Chinese government bond yields retreated slightly after the central bank eased a credit squeeze that has been exacerbated by the US Federal Reserve’s rate increase.
On Friday morning the People’s Bank of China injected a net Rmb45bn ($6.5bn) into the interbank market through reverse repos, bringing total net injections for the week to Rmb250bn. This marked a reversal from last week when the central bank drained more than Rmb500bn from the market.
Despite the PBoC’s injections, some analysts say it cannot fully counteract the effect of capital outflows.
China’s financial markets have been tightly squeezed this week, with the overnight Shibor rate — which reflects the difficulty of financing loans in China — hitting a 20-month high of 2.33 per cent on Friday, according to data from Wind.
“The PBoC’s monetary stance has been held hostage by its foreign exchange management,” said Chi Lo at BNP Paribas. “The cost of this foreign exchange stability is a passive tightening of liquidity which the PBoC’s open market operations has not been able to totally offset.”

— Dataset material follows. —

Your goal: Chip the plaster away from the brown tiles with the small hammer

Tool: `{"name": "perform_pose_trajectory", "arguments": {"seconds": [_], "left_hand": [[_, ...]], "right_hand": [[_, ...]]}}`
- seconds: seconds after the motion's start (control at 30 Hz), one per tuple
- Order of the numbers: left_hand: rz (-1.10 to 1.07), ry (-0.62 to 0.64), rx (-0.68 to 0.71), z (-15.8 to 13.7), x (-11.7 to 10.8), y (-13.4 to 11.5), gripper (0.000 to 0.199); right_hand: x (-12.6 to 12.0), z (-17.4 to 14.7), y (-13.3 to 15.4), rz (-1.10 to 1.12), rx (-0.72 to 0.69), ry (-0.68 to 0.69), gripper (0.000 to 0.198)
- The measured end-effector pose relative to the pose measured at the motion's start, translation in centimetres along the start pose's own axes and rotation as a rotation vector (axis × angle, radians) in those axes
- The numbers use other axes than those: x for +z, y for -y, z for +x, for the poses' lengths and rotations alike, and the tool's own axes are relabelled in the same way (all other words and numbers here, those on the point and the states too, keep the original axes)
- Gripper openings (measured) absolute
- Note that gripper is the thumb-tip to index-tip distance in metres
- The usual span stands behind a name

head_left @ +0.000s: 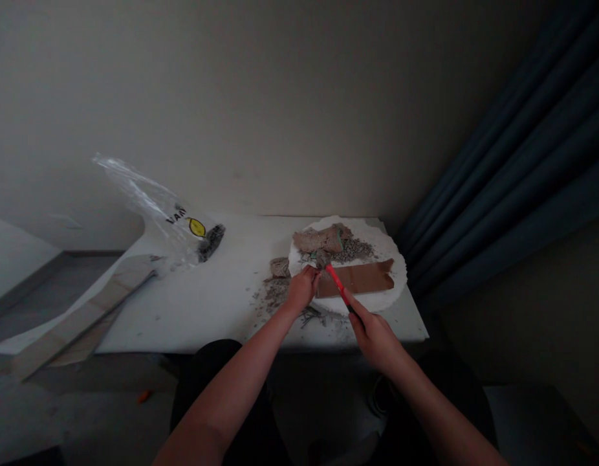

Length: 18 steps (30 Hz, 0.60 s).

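My right hand (377,333) is wrapped round the black grip of a hammer (339,285) with a red shaft. The hammer's head rests low over the near side of a rough brown-grey chunk (316,241), among grey crumbs (358,250). Close to the head, my left hand (301,290) has its fingers pinched together; what they hold is too small and dark to make out. Beneath the hammer lies a flat brown strip (365,278) with a jagged right end. Chunk and strip lie on a white, ragged-edged round slab (398,259).
A white-topped table (193,310) carries the slab. Loose crumbs and a smaller lump (279,267) lie left of it. Farther left are a clear plastic bag (158,217) with dark material inside and long board pieces (86,317) overhanging the edge. A dark curtain (517,168) hangs at right.
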<state>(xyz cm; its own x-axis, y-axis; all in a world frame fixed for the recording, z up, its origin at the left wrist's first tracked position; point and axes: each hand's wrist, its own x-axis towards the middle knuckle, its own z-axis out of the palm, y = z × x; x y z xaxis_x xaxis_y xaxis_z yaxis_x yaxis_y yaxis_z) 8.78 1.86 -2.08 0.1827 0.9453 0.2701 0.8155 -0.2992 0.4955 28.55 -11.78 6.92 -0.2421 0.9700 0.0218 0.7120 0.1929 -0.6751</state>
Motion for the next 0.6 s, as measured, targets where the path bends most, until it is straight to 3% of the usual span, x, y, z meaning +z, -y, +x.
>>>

The central bank has been selling down its foreign exchange holdings in an effort to slow the renminbi’s fall against the dollar and stem capital outflows. Both the PBoC’s dollar sales and continued capital outflows have drained liquidity from the bond market, which has rallied strongly over the past 18 months.
Prior to the Fed’s rate increase on Wednesday, the PBoC had appeared to be taking advantage of outflows to squeeze leverage out of the market without raising borrowing costs in the real economy.
Jonas Short at NSBO, a policy research group, said the bond market had become “ground zero” for the PBoC’s tightening campaign over recent months, which has threatened to end Chinese bonds’ long bull run.
“The pressure on [China’s] bond markets is likely to intensify,” he said. “Borrowing costs for non-bank financial institutions are rising sharply and this is forcing them to sell off these bonds.”
Separately on Friday, China’s banking regulator ordered banks to stop supporting “zombie” companies in the coal and steel sectors. Both industries have been buoyed by rising prices over recent months, frustrating authorities’ larger effort to reduce overcapacity.
On Thursday, the day after the Fed’s interest rate rise, sharp price drops in five- and 10-year China government bond futures triggered an automatic trading halt — a temporary suspension similar to the “circuit breaker” mechanisms that occasionally stop trading on the country’s equity markets.
Chinese government bond yields, which rise as prices fall, also hit a 15-month high on Thursday, according to data from ChinaBond.
The PBoC’s move to inject liquidity corresponded with official data from the US Treasury showing that Tokyo had surpassed Beijing as Washington’s top creditor in October, largely as a result of China’s efforts to support the renminbi.
Eswar Prasad, a China financial expert at Cornell University, said the development marked a “stark reversal of fortunes” for the world’s second-largest economy. “The PBoC’s attempts to stabilise the renminbi-dollar exchange rate in the face of persistent capital outflows continue to drain its stock of [foreign exchange] reserves.”